- Problem to work on: Your answer should consist only of the lines from the line containing "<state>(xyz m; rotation" through the last line below, each repeated exactly.

==== Material provided ====

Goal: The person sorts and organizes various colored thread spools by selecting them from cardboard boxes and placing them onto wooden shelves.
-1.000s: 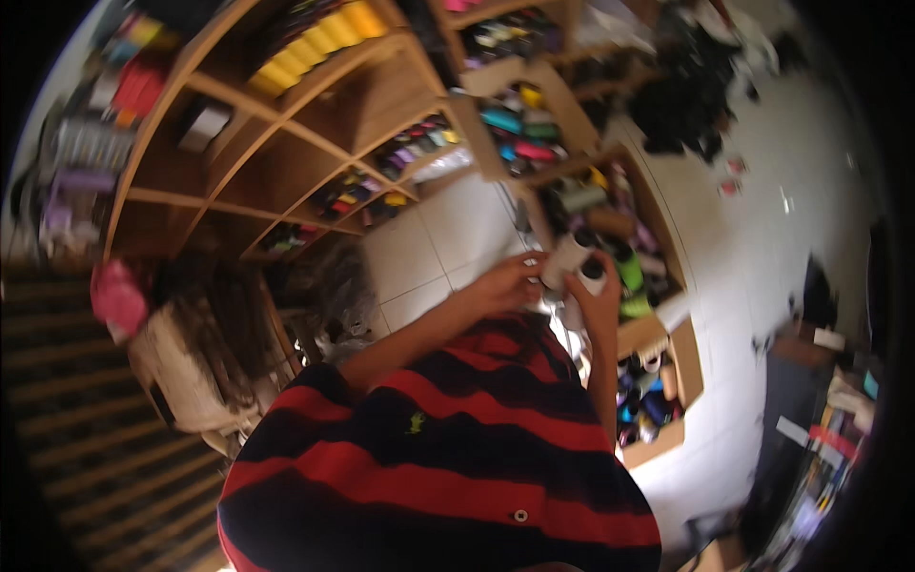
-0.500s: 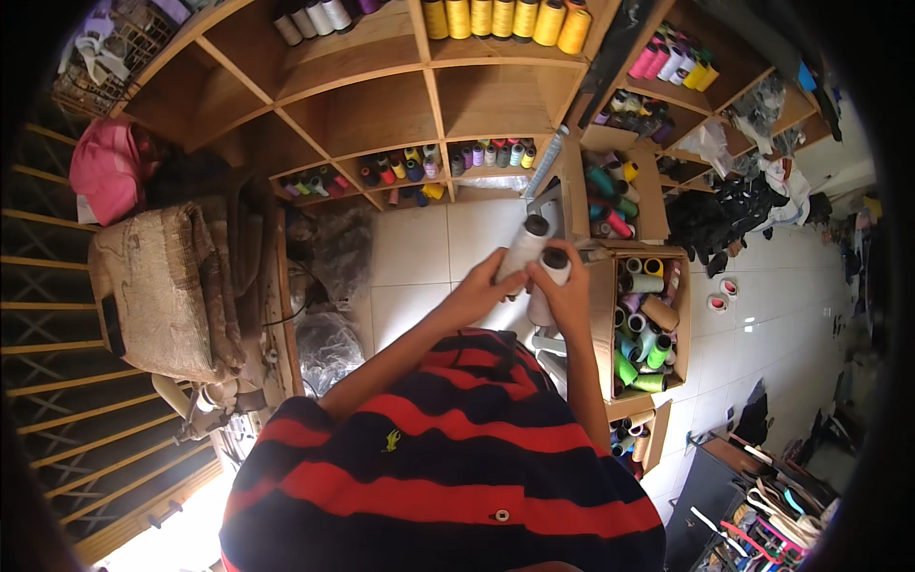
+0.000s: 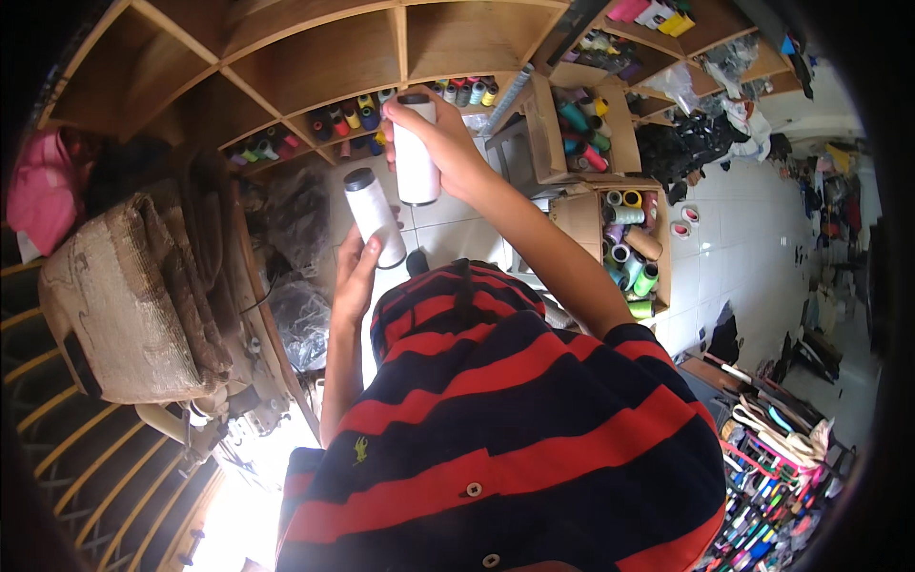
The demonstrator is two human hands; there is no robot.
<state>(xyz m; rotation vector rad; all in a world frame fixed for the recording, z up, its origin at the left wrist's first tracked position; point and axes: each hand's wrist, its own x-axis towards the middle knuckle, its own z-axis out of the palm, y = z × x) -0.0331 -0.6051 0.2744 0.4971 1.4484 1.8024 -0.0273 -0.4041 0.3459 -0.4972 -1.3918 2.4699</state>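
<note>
Low in my left hand (image 3: 354,275), fingers wrapped round its base, stands a white thread cone (image 3: 374,215) with a dark top, leaning slightly left. My right hand (image 3: 452,151) grips a second white thread cone (image 3: 414,164) from its right side, the thumb near the dark upper rim. This one is nearly upright, higher and farther out than the other. A small gap separates the two cones. Beyond them, low shelf compartments hold several coloured thread spools (image 3: 340,122), partly hidden by my right hand and its cone.
Wooden shelving (image 3: 315,71) spans the far side. Open cardboard boxes of thread spools (image 3: 644,245) stand at my right. On the left are a folded brown cover (image 3: 133,296) and a pink cloth item (image 3: 43,186). Clear plastic (image 3: 298,319) lies on the tiled floor.
My hands were close together with both cones. Now they are apart and farther left, the right hand raised toward the shelves. The view has also shifted.
</note>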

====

- Solved exercise:
<state>(xyz m; rotation vector rad; all in a world frame fixed for the recording, z up, its origin at the left wrist's first tracked position; point and axes: each hand's wrist, its own x-axis towards the middle knuckle, its own z-axis out of the palm, y = z × x) -0.0331 -0.6051 0.2744 0.4971 1.4484 1.8024 -0.0273 -0.4041 0.3459 -0.4972 -1.3918 2.4699</state>
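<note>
Low in my left hand (image 3: 354,275), fingers wrapped round its base, stands a white thread cone (image 3: 374,215) with a dark top, leaning slightly left. My right hand (image 3: 452,151) grips a second white thread cone (image 3: 414,164) from its right side, the thumb near the dark upper rim. This one is nearly upright, higher and farther out than the other. A small gap separates the two cones. Beyond them, low shelf compartments hold several coloured thread spools (image 3: 340,122), partly hidden by my right hand and its cone.
Wooden shelving (image 3: 315,71) spans the far side. Open cardboard boxes of thread spools (image 3: 644,245) stand at my right. On the left are a folded brown cover (image 3: 133,296) and a pink cloth item (image 3: 43,186). Clear plastic (image 3: 298,319) lies on the tiled floor.
My hands were close together with both cones. Now they are apart and farther left, the right hand raised toward the shelves. The view has also shifted.
</note>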

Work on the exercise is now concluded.